A love for words makes me a prime candidate for loving hip hop music. See, rap is the music of words in a way unparalleled by other forms. Hip hop is the modern theater for poetry – it really is. I don’t read modern poets, I listen to them “spit rhymes” (read: recite) over beats. Through hip hop I am able to enjoy such (otherwise neglected) vocal magicks as cadence, flow, rhythm, meter – all the hallmarks of performed poetry. Through hip hop I am able to enjoy sonnets and rhyme schemes and rhyme forms of all kinds – polysyllabic, internal, complex, couplets – the list goes on. In terms of structure alone, rap is responsible for so much remarkable innovation in poetry. Besting that, hip hop provides the ideal theatre to showcase thoughts and treatises on subjects far more detailed and technical than most other forms of music. Long words aren’t frowned upon, but indeed are often celebrated (this is significant when we consider the potential for proper theological, philosophical, scientific, or linguistic use).

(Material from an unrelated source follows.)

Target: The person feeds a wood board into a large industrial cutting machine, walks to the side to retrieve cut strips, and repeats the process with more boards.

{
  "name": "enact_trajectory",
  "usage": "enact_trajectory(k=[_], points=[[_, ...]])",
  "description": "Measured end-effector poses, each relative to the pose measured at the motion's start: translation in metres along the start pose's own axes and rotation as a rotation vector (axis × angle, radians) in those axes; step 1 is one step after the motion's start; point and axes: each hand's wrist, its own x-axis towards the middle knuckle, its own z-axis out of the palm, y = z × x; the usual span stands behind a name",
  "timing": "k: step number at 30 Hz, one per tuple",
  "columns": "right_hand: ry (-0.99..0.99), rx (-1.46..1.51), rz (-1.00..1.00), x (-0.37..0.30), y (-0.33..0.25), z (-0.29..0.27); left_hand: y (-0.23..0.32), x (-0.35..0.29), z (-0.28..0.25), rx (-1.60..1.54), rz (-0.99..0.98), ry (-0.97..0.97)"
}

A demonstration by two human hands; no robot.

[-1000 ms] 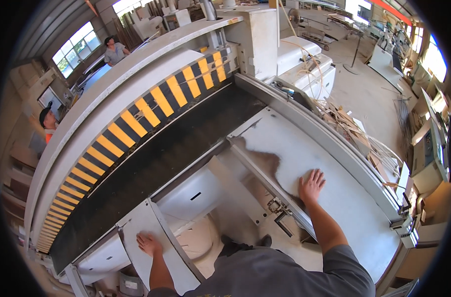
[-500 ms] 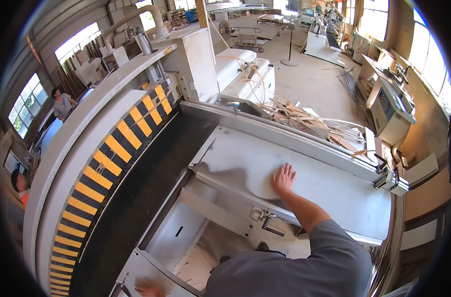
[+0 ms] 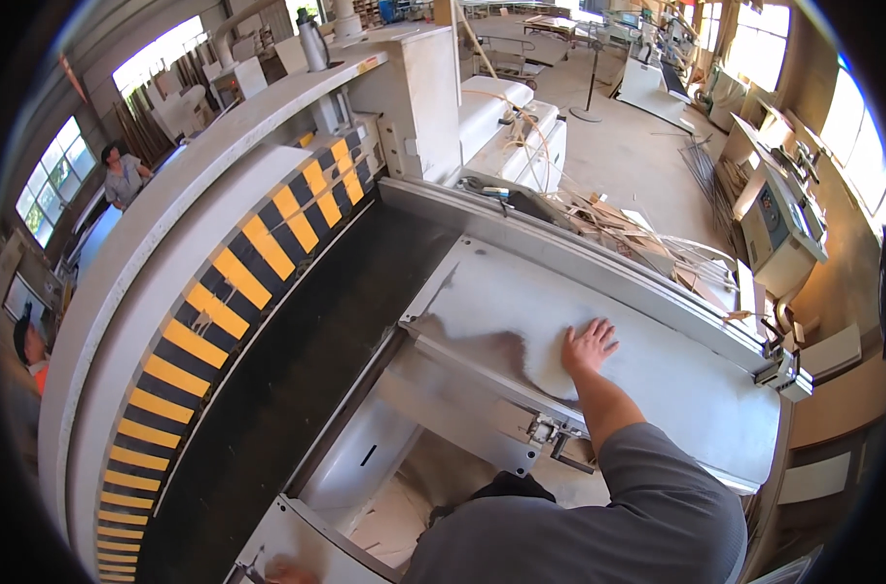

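Observation:
Palm down and fingers spread, my right hand [image 3: 591, 346] lies on a pale metal table [image 3: 676, 409] with a smooth, partly reflective surface. It holds nothing. My left hand [image 3: 292, 570] is at the bottom edge, over or on a second pale metal table [image 3: 311, 535]. It is blurred and partly cut off, so its fingers cannot be made out. Between the two tables is a gap with a metal crossbar and a small clamp-like handle [image 3: 557, 438]. Both tables adjoin a dark conveyor belt [image 3: 297, 331] that runs under a large machine.
A machine beam [image 3: 170, 253] with a yellow-and-black striped guard [image 3: 238, 282] rises left of the belt. A metal fence [image 3: 618, 268] borders the right table. Behind it lie wood offcuts [image 3: 608, 224]. Two other people [image 3: 125, 180] are beyond the beam, and a control console [image 3: 778, 229] stands at right.
The view has shifted, so the machine and right table appear farther right. My right hand stays flat on the table; my left hand remains low at the edge, its fingers less distinct now.

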Motion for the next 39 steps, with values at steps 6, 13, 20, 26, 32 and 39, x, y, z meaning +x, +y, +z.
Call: enact_trajectory(k=[6,13,20,26,32,39], points=[[-0.023,-0.016,0.005,-0.001,-0.008,0.0,0.001,0.006,-0.005,0.007,-0.003,-0.011],[-0.056,0.006,0.008,-0.005,-0.016,-0.032,0.003,0.035,-0.036,-0.003,-0.054,-0.138],[-0.014,0.026,0.002,-0.004,-0.019,-0.035,0.006,0.051,-0.059,0.014,-0.017,-0.132],[-0.07,0.032,0.018,-0.006,-0.026,-0.054,0.013,0.063,-0.069,-0.021,0.005,0.015],[-0.068,0.014,0.025,-0.005,-0.03,-0.064,0.013,0.081,-0.08,-0.033,0.025,0.071],[-0.083,-0.013,0.027,-0.007,-0.039,-0.073,0.006,0.091,-0.071,-0.047,0.019,0.116]])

I love hip hop. Particularly, I am drawn to hip hop that honours and glorifies Christ Jesus the King of Kings. I was first introduced to what is sometimes called “Holy Hip Hop” back in the late 90’s when my bimonthly copy of now-defunct music mag 7ball arrived in the mail, sporting its usual compilation CD filled with usually unheard-of artists. Although the mag focused primarily on rock and alternative music, it sometimes ventured into the then-risque territory of hip hop. This particular issue featured a song on the pack-in compilation called “Cypha The Next Day” by The Cross Movement. I was hooked – great old-school beat, clever and talented emcees busting out wonderful God-honouring rhymes, and to top it off, theological depth. This wasn’t some campfire “sing-songs to Jesus” deal, this was a bunch of Pastor-Rappers roughing me up with biblical insight and not only dropping poetry, but sermonettes, expositions, and commentaries on biblical passages in their verses. Average people like me started calling it “holy hip-hop” (hereafter “HHH”) and the name stuck.

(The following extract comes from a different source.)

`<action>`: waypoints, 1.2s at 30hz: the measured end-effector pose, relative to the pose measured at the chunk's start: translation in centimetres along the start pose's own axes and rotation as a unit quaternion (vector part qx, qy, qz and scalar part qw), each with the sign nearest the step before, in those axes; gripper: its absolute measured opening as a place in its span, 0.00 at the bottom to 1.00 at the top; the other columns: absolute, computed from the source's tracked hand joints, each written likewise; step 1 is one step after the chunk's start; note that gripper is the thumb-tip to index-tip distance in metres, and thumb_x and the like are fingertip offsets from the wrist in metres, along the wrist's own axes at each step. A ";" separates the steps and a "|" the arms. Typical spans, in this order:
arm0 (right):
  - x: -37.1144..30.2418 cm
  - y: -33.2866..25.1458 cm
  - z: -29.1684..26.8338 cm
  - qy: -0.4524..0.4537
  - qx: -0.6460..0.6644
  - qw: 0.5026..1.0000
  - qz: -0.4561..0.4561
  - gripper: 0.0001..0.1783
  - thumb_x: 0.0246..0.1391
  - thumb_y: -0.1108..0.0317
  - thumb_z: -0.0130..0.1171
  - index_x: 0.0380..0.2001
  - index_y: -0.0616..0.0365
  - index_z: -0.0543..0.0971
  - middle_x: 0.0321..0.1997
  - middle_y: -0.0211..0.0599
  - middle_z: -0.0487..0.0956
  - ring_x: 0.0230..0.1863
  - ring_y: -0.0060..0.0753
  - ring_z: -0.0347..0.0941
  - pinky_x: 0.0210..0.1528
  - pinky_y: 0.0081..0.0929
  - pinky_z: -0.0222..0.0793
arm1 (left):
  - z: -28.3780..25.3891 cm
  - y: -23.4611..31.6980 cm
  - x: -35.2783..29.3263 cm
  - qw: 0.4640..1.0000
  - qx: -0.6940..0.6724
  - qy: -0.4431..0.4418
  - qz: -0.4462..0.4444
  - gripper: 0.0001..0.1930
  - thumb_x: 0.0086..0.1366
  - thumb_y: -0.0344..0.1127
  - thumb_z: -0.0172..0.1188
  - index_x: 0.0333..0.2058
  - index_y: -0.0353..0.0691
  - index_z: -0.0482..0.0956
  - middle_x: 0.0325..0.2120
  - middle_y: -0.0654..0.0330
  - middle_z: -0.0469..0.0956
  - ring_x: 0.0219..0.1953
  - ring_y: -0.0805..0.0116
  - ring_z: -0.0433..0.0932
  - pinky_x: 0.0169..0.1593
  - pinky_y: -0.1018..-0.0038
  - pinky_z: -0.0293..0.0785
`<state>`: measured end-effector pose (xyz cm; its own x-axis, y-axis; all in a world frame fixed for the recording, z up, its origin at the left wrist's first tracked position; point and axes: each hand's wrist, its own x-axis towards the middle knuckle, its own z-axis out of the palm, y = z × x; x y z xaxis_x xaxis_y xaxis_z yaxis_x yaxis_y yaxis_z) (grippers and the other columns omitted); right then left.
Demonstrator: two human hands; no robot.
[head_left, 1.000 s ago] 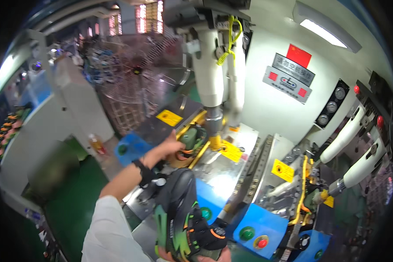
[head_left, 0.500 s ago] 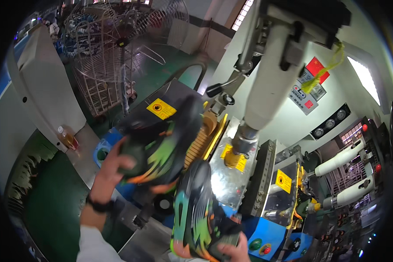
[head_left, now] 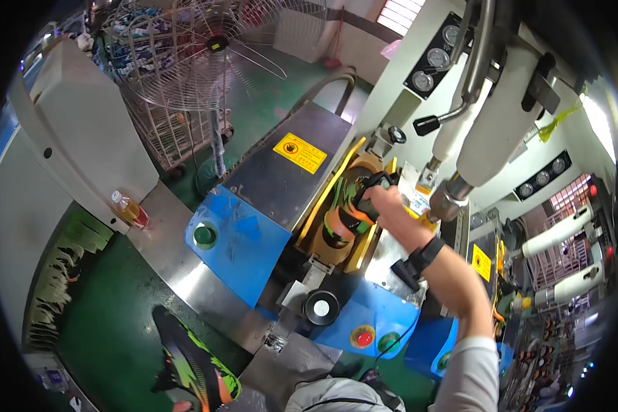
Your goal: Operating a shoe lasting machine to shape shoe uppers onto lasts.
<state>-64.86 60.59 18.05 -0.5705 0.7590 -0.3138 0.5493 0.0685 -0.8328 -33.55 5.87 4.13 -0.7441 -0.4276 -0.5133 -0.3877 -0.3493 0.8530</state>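
Note:
My right hand point(head_left: 386, 200) is closed on the dark top end of a black, green and orange sports shoe point(head_left: 343, 223). That shoe lies lengthwise in the brown cradle point(head_left: 329, 250) of a press, between yellow side plates point(head_left: 329, 193). A white press cylinder point(head_left: 491, 134) with a metal end stands to the right of this hand. At the bottom edge, my left hand point(head_left: 180, 406) shows only in part, gripping the heel end of a matching shoe point(head_left: 193, 364). This second shoe is held low over the green floor, its toe pointing up and left.
Blue panels with a green button point(head_left: 204, 235) and a red button point(head_left: 364, 338) flank a black round knob point(head_left: 321, 307). A bottle point(head_left: 129, 209) stands on the metal ledge at left. Behind are a wire fan point(head_left: 216, 44) and a rack cart point(head_left: 178, 134). A black-handled lever point(head_left: 429, 125) juts beside the cylinder.
My right hand has moved up and forward, and a shoe now lies in the cradle under it. My left hand has dropped to the lower left with its shoe. The view has shifted.

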 end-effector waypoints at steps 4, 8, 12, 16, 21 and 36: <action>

Here’s something that excites me greatly – there’s been a real renaissance of HHH over the course of the last decade. What began with artists like P.I.D., SFC, and Dynamic Twins in the 80’s and continued in the 90s with artists like The Cross Movement, Urban D, and Corey Red & Precise… has experienced a renewed fervency and urgency in the last five years in particular. Artists like Lecrae, Trip Lee, 116 Clique, Shai Linne, Sho Baraka, Flame, and Tedashii (not to mention solo efforts by Cross Movement members Ambassador, Phanatik, and Tonic) are quite literally tearing things up. The beats are amazing, the rhymes are full of bounty, and the biblio-theological depth, missional focus, and Christocentric emphasis is both refreshing and disarmingly confrontative.

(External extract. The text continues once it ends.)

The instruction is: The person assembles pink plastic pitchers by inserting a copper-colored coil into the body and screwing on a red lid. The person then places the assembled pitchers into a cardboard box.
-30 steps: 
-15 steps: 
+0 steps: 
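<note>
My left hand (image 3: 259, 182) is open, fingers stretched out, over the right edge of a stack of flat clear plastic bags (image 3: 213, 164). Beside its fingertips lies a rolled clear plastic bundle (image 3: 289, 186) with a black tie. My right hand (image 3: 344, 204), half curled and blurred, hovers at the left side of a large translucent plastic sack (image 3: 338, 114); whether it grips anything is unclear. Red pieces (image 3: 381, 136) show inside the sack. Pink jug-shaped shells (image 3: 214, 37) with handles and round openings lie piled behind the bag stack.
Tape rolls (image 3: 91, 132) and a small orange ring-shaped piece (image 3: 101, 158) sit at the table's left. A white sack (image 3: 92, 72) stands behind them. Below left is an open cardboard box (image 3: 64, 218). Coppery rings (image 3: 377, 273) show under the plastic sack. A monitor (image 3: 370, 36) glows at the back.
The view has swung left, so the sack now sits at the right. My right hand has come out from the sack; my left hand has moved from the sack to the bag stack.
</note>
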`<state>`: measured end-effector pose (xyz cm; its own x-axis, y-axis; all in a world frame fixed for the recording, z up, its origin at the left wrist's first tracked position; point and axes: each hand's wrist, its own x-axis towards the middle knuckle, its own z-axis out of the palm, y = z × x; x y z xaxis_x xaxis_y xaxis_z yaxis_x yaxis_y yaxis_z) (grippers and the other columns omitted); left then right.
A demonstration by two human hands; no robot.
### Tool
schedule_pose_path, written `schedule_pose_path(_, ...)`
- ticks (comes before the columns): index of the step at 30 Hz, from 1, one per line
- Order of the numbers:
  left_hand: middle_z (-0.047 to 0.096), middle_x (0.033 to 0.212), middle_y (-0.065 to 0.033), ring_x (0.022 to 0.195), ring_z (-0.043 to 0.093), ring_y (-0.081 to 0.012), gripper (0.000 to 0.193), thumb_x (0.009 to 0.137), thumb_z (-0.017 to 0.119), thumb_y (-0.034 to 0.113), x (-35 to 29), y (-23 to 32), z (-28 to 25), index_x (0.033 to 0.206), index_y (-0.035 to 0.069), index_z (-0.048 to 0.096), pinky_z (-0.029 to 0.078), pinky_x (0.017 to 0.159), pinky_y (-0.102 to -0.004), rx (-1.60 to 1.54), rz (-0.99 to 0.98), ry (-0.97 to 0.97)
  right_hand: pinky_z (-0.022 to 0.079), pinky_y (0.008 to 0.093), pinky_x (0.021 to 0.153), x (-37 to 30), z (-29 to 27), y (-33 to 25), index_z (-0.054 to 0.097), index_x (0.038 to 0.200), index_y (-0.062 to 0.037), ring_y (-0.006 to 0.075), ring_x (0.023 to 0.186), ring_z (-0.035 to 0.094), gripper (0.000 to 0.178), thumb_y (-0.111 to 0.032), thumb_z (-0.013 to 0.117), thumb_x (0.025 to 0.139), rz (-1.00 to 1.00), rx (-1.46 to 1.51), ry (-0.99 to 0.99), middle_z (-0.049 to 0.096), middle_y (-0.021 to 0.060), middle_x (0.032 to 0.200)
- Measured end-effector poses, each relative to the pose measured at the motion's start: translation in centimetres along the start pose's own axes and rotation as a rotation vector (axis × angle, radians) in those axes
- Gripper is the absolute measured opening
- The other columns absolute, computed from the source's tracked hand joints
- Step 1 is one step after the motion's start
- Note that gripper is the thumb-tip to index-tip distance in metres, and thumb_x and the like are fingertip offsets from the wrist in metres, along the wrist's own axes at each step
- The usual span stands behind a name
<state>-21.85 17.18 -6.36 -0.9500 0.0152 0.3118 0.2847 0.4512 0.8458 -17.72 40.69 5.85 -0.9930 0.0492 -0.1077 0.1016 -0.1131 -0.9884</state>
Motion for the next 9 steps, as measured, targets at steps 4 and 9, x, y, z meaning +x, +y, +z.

So, this post (which has been on the backburner for two months) is just a simple expression of my thankfulness for how God is using men (and women) that he has greatly gifted in wordplay and music to glorify Himself through hip hop; to glorify Himself through the proclamation of his word and his Gospel through skillfully crafted poetry put to the kick and the snare.

Thank you, Lord:

  • for the gift of living at such a time as this
  • for the gift of ears to hear the kick, the snare, and the wordsmithery
  • for the gift of a mind to follow and comprehend what’s being said
  • for the gift of faith to believe in the biblical truths being expressed through your servants
  • for the gift of hip hop music, the gift of rap

James 1:16-17 ESV
Do not be deceived, my beloved brothers. Every good gift and every perfect gift is from above, coming down from the Father of lights with whom there is no variation or shadow due to change.

I’ll close with a personal favourite. There’s this one guy named Shai Linne, and you won’t have to watch for long to see that God has given him a remarkable gift for compacting complex biblical truth into memorable, remarkable, mind-blowing rhyme schemes.

Check it.

Shai Linne with The Greatest Story Ever Told (live) from Grace EV Free on Vimeo.

Rejoice?

Currently listening to: “Circles” by Thrice
Thrice recently did a session at Daytrotter, and the results are stripped-down, sparse, largely acoustic, and predominantly wonderful. If you’ve ever wondered what a masterful rock band would sound like when given a room with a bunch of instruments in various states of being, this is a great example. You can listen/download the tracks here at Daytrotter.

I have a bundle of news for those who don’t know me personally – namely, a bundle of Bolton that is on the way! Yes, my lovely Steph and I are happy to announce that (with God’s help) we’re in the midst of welcoming a new human being into the world. It’s one of the reasons that I haven’t been able to devote the kind of time to writing that I usually like to. The other reason is that my rebellious heart prefers distraction, abstraction, and escape to reality. So, truth be told, I’ve been much in the habit of wasting time on things far less than eternal.

I like to call her "wee bee".

So, with that said, and with my apologies implied therein… I would like to share some of what God has been teaching me through his Word as He speaks to me in the midst of the constant swirl and ebb of the circumstances of my life.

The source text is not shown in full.